As noted by The Intercept:

Cops who rape most likely do so thinking they can later claim consent in court to avoid the consequences of their behavior. A legislative shift is no doubt important to preclude even an attempt at a consent defense in future cases like Chambers’s.

As Acting Brooklyn District Attorney Eric Gonzalez said at the officers’ arraignment on Monday, “To think that these are grown men in a position of power, who are blaming this on an 18-year-old girl, speaks in my opinion to desperation.”

The D.A.’s comment, while a recognition of the problem of coercive police power at play here, expressed a view that the officers were clutching at straws in the face of evidence.

Mark Treyger

New York City Council Member Mark Treyger. Photo: The intercept

A hospital rape kit found Hall’s and Martins’s DNA on Chambers and, according to the teen’s attorney Michael David, two witnesses saw her handcuffed and put into the police car.

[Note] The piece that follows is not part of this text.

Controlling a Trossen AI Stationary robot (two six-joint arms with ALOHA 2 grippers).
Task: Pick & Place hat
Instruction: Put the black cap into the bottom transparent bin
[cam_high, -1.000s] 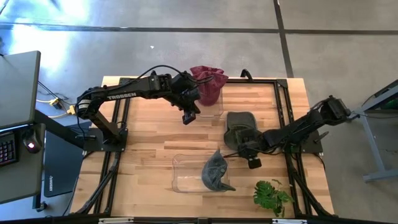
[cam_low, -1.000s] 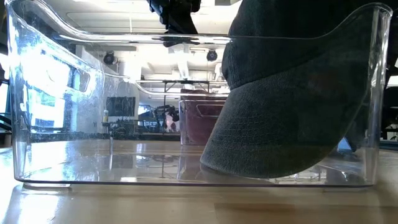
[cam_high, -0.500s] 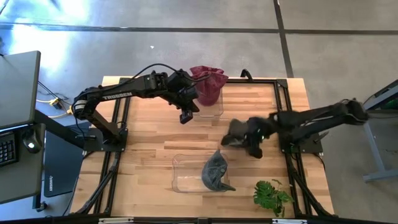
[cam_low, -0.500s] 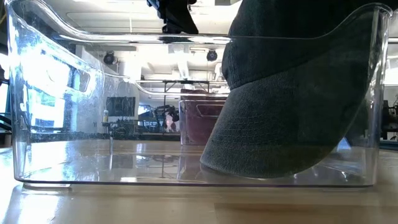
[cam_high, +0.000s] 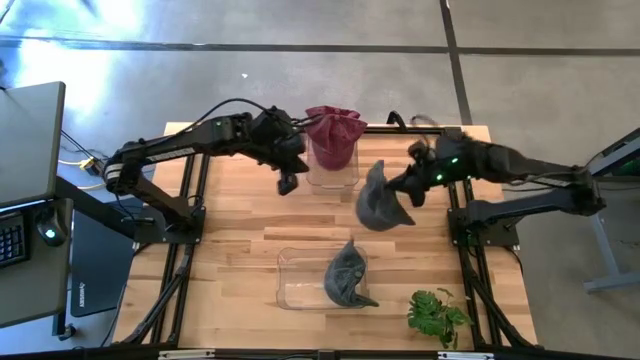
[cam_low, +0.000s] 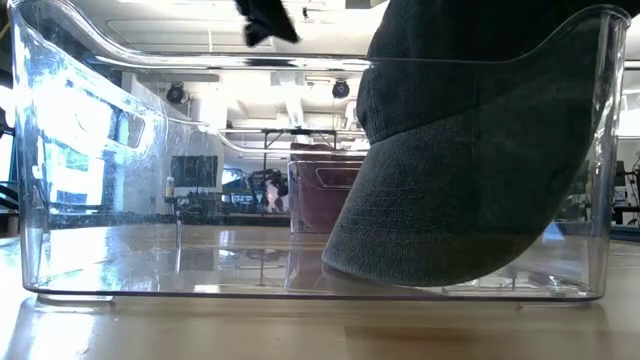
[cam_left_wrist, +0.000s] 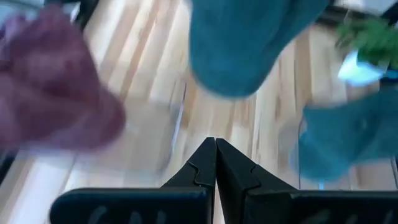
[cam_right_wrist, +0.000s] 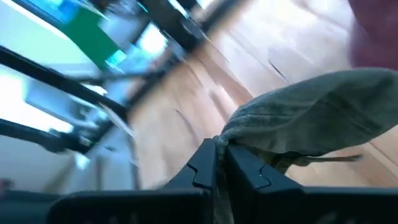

“Our laws regarding sexual consent and the police must be brought into line with basic common sense and human decency,” Treyger said. But, even on a state level, the most a legislative effort like this could do is bring consent laws for police in line with those for corrections officers. And to look at prison rape statistics is to understand that the problem here goes way beyond the letter of the law. A 2014 Justice Department study found that of the 8,000 reports of abuse logged yearly by correctional administrators, nearly half involved corrections officers—and the statistics are just for reported incidents. The study noted that even in reported cases, “prosecution is extremely rare.”

The legal system needs to shift away from presuming the credibility of police over that of their accusers.

Without DNA or other strong evidence as in the Chambers case, cops could well deny that any sexual contact happened, and a law that deems all sexual contact to be rape would be of little help to a victim seeking justice. The lesson of the Chambers case cannot simply be that the law needs to change, but rather that the legal system needs to shift away from presuming the credibility of police over that of their accusers.